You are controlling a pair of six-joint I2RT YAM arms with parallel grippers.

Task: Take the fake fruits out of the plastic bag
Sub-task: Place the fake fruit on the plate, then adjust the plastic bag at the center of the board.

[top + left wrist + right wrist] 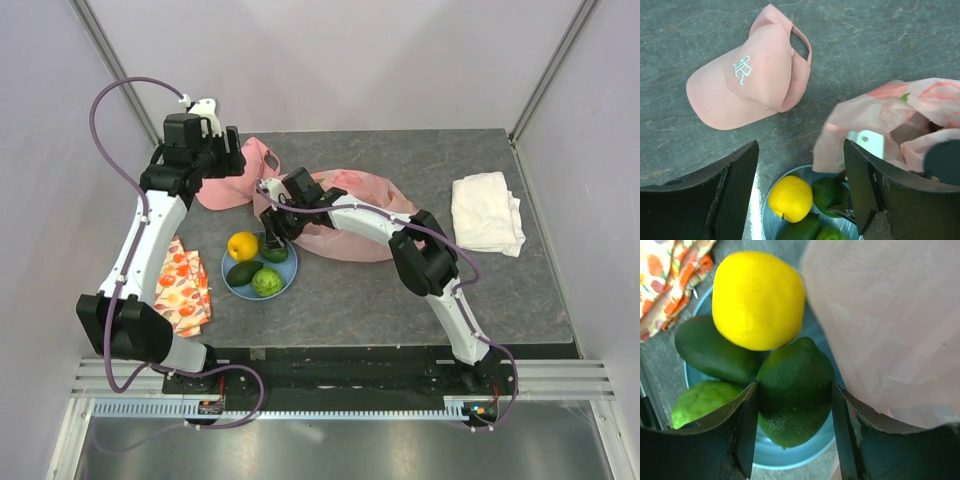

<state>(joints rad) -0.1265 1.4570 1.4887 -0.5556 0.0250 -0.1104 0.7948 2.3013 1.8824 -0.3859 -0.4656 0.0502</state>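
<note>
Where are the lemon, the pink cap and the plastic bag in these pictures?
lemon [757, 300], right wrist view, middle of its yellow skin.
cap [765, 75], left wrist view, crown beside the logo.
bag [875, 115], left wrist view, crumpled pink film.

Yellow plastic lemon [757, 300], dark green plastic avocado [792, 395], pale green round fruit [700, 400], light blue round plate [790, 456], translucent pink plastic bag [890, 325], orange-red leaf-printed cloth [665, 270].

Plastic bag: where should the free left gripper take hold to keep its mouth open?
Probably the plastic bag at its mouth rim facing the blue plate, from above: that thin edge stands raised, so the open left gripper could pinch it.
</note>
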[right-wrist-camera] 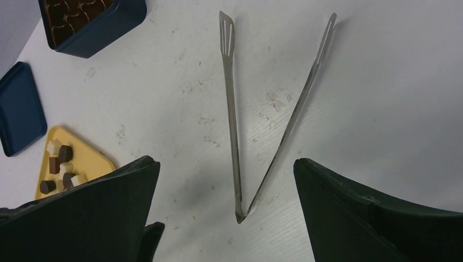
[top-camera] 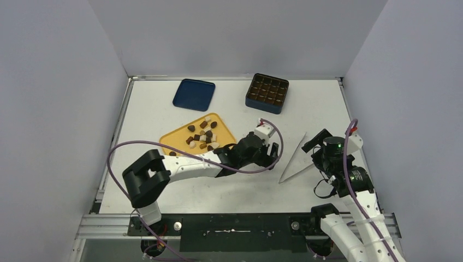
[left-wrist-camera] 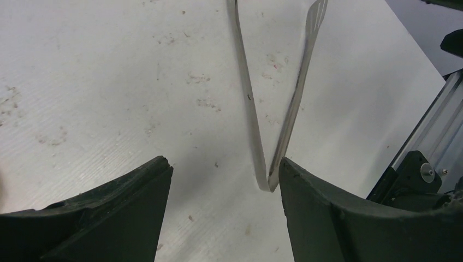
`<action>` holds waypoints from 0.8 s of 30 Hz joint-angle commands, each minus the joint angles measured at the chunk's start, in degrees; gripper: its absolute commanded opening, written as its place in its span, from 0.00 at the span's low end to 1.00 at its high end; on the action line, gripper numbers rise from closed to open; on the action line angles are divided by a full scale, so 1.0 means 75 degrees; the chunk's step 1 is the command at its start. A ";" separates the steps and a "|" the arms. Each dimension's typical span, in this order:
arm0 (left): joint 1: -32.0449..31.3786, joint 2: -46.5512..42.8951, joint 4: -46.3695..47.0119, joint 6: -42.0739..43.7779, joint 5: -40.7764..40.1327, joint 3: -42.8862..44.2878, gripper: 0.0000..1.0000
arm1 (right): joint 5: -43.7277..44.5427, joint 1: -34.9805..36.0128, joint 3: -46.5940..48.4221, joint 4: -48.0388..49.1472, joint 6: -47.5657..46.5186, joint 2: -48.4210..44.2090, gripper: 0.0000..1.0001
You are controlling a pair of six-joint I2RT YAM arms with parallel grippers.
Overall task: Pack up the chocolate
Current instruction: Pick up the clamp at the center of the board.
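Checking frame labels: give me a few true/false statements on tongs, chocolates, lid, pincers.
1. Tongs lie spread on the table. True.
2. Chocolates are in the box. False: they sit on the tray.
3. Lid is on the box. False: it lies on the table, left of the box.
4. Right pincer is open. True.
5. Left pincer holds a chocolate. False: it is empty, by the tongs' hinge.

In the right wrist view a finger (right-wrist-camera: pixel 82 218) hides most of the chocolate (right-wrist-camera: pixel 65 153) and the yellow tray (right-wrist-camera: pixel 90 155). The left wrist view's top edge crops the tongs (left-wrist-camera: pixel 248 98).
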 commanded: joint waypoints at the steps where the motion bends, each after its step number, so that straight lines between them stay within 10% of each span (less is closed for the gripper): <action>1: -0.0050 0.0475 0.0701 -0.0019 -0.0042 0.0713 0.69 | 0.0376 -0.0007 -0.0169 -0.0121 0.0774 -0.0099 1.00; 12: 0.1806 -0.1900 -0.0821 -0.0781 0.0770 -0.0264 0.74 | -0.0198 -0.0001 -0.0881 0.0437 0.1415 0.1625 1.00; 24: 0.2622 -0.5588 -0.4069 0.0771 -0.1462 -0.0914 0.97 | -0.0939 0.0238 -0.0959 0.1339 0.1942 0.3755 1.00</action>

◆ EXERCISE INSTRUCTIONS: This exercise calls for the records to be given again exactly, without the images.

◆ REPLY TO THE TASK:
You are controlling a pair of six-joint I2RT YAM arms with parallel grippers.

Task: Take the fake fruits out of the plastic bag
Sub-task: Place the fake fruit on the plate, then adjust the plastic bag at the center of the board.

[top + left wrist + right wrist] 

<state>(joints rad) -0.1265 1.4570 1.4887 -0.5556 0.0250 -0.1104 0.7948 2.3013 1.8824 -0.3859 -0.4656 0.0502</state>
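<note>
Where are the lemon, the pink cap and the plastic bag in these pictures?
lemon [757, 300], right wrist view, middle of its yellow skin.
cap [765, 75], left wrist view, crown beside the logo.
bag [875, 115], left wrist view, crumpled pink film.

Yellow plastic lemon [757, 300], dark green plastic avocado [792, 395], pale green round fruit [700, 400], light blue round plate [790, 456], translucent pink plastic bag [890, 325], orange-red leaf-printed cloth [665, 270].

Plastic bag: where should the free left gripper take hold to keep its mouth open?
Probably the plastic bag at its mouth rim facing the blue plate, from above: that thin edge stands raised, so the open left gripper could pinch it.
</note>
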[right-wrist-camera] 
[top-camera] 
[left-wrist-camera] 
`<action>` holds waypoints from 0.8 s of 30 Hz joint-angle commands, each minus the joint angles measured at the chunk's start, in degrees; gripper: its absolute commanded opening, written as its place in its span, from 0.00 at the span's low end to 1.00 at its high end; on the action line, gripper numbers rise from closed to open; on the action line angles are divided by a full scale, so 1.0 means 75 degrees; the chunk's step 1 is the command at its start. A ";" separates the steps and a "|" the arms. Each dimension's typical span, in this order:
arm0 (left): joint 1: -32.0449..31.3786, joint 2: -46.5512..42.8951, joint 4: -46.3695..47.0119, joint 6: -42.0739..43.7779, joint 5: -40.7764..40.1327, joint 3: -42.8862..44.2878, gripper: 0.0000..1.0000
arm1 (right): joint 5: -43.7277..44.5427, joint 1: -34.9805..36.0128, joint 3: -46.5940..48.4221, joint 4: -48.0388..49.1472, joint 6: -47.5657..46.5186, joint 2: -48.4210..44.2090, gripper: 0.0000..1.0001
You are controlling a pair of six-joint I2RT YAM arms with parallel grippers.
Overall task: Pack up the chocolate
Current instruction: Pick up the clamp at the center of the board.
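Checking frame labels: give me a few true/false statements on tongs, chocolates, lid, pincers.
1. Tongs lie spread on the table. True.
2. Chocolates are in the box. False: they sit on the tray.
3. Lid is on the box. False: it lies on the table, left of the box.
4. Right pincer is open. True.
5. Left pincer holds a chocolate. False: it is empty, by the tongs' hinge.

In the right wrist view a finger (right-wrist-camera: pixel 82 218) hides most of the chocolate (right-wrist-camera: pixel 65 153) and the yellow tray (right-wrist-camera: pixel 90 155). The left wrist view's top edge crops the tongs (left-wrist-camera: pixel 248 98).
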 commanded: joint waypoints at the steps where the motion bends, each after its step number, so that straight lines between them stay within 10% of each span (less is closed for the gripper): <action>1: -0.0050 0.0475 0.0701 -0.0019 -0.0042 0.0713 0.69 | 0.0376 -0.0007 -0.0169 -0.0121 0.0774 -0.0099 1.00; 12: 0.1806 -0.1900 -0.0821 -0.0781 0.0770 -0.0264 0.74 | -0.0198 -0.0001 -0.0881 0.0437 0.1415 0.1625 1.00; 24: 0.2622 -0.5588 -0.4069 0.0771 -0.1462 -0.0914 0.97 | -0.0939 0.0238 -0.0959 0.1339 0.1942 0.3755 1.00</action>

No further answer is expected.